BRIEF ::
What lines of the listing include the string "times"? Show them all.

----------

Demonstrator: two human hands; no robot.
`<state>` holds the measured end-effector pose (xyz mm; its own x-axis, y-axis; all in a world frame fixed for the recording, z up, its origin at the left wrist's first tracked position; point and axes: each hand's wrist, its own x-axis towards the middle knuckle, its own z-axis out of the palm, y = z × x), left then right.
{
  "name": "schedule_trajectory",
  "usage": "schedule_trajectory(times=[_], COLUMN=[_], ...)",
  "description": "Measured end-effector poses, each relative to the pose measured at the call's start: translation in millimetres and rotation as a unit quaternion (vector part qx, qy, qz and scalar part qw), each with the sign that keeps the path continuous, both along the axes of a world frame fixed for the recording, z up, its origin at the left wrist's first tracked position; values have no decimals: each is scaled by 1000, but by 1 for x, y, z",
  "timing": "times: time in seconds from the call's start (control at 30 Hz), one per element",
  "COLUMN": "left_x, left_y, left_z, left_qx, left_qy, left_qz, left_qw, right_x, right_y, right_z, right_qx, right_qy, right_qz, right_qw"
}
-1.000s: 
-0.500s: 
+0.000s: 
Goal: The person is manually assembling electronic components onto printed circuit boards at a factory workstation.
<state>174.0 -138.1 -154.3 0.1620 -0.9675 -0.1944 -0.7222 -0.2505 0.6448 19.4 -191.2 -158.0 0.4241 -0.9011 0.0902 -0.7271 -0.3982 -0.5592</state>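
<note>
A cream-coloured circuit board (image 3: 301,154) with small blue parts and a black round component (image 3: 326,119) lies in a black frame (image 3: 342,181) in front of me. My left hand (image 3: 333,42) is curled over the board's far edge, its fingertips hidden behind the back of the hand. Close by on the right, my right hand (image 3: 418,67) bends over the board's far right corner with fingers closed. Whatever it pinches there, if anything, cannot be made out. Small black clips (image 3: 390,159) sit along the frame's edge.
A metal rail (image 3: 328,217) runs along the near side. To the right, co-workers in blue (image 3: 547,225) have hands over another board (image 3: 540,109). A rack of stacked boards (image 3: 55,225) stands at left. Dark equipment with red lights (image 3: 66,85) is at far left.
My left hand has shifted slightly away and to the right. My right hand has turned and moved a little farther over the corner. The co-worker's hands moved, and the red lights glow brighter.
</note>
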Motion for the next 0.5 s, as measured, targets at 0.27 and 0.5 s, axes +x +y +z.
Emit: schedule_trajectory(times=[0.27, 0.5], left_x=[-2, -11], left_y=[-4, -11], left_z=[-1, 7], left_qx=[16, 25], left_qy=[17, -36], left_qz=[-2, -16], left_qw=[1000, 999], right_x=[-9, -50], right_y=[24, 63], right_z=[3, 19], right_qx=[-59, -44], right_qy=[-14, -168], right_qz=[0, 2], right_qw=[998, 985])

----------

RESPONSE ::
  "usage": "schedule_trajectory(times=[_], COLUMN=[_], ...)",
  "timing": "times: time in seconds from the call's start (control at 30 Hz), one per element",
Emit: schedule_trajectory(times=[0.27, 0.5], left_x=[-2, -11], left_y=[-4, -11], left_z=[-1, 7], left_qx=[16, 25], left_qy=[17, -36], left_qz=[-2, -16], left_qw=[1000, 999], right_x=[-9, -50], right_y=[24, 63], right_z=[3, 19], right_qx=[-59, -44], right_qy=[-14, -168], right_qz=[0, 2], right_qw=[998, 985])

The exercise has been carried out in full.